Sometimes, an off-handed remark, an analogy reached for in an effort to communicate, takes on a meaning and life of its own.  So it is in the case of the Integrien Cheeseburger.  Integrien was (and is) a great company.  Founded in Orange County around the math oriented IP of Dr. Marvasti, Integrien set out with the ambitious goal of redefining networking monitoring and management with INTELLIGENCE and MATH and SMART NOTIFICATIONS.  The core of the IP, that probabilistic math is better in massive data environments than is deterministic programming, was and is a big idea and big deal.  As is the case with most innovative, technology companies struggling to grow — it becomes all to easy to constantly EXPAND the value proposition to include this new customer or that new partner or whatever new market trend.  In other words, with a limited staff and resources, your product menu begins to  look like the menu at Jerry’s Deli or evenworse it becomes the menu of a catering company (ie enterprise solutions — “whatever you need me to do”).   That is all fine and well if you want to grow a company slowly, with much  hard work, over 25+ years.  However, the venture capital game is about faster growing companies, and that usually means a defined product that is pulled into the market as much as it is sold or pushed into the market, and simple and clear messaging is your friend. In fact, it turns out, that keeping your product SIMPLE, BOUNDED and CLEAR are the hardest things to do in a startup.  The temptation to offer coleslaw or chicken noodle soup is overwhelming.  Staying with the analogy, lets talk about the simple menu of In and Out Burger. In-n-Out Burger menu  Simple and focused.  You do not need to look twice.  Why is this so hard?  Because if a customer wants a chicken sandwich, you have to tell them to go elsewhere, and for a desperate startup seeking customers that is very hard to do.  You want a salad?  Goodbye.  A dinner roll?  See ya.  A pasta dish?  Beat it.

This is not to say that startups cannot be ambitious.  They should be and they MUST be.  But lets not confuse the STAR with the STEPPINGSTONES (a later post).  A startup is just that, an entity or effort starting out.  An early stage company needs and thrives on momentum, customers, and traction in markets.  From that momentum, greater milestones can be crafted.
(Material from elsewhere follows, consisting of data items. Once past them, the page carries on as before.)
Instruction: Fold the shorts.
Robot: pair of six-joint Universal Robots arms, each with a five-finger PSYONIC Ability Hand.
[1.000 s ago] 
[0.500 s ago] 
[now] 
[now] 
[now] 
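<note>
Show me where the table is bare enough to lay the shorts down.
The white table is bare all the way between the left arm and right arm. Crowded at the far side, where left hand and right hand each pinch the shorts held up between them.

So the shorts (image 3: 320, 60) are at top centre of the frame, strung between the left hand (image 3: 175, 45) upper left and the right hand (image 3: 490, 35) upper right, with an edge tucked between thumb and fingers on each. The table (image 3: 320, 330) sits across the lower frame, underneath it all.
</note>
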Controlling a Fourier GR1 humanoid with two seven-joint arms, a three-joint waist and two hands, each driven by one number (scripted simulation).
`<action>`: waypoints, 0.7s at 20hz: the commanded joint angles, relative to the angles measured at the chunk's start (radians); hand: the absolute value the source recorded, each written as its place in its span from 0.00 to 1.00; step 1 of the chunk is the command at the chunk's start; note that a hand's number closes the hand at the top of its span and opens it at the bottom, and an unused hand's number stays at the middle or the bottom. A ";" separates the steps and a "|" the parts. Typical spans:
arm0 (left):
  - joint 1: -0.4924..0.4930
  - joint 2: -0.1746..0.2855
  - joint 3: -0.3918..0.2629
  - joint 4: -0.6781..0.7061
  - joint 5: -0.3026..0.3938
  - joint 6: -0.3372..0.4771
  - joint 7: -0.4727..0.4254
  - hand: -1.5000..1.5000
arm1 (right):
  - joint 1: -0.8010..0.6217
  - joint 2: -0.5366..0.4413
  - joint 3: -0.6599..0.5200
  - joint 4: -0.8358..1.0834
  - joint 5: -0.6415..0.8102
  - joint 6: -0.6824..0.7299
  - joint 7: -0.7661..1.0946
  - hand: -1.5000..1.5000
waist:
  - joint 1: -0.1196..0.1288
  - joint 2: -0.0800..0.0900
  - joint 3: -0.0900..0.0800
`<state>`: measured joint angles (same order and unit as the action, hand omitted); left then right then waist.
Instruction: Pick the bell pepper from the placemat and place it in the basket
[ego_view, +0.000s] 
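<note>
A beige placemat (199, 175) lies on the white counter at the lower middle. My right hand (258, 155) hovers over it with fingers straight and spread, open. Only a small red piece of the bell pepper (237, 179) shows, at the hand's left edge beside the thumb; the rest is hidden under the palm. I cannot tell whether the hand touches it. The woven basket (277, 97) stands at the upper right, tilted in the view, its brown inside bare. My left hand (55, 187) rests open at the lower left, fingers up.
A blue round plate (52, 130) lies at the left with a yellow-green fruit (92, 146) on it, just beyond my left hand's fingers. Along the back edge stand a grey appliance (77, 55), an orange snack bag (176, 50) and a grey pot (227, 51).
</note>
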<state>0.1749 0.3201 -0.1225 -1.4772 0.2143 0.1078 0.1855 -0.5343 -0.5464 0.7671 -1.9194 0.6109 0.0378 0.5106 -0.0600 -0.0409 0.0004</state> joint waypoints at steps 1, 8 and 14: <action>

Integrien ended up, after a lot of hard work and bridged payrolls, having a very successful exit to VMware, who paid up for the technology and product in 2010.  I understand VMware will sell well over $100MM of Integrien’s “ALIVE” product this year and the product is really impacting the entire vrtualization market.  Terrific news for the hardworking product team at the Company.  These days, when I meet with the Integrien/VMware team for lunch, it seems we always  go out for a cheeseburger.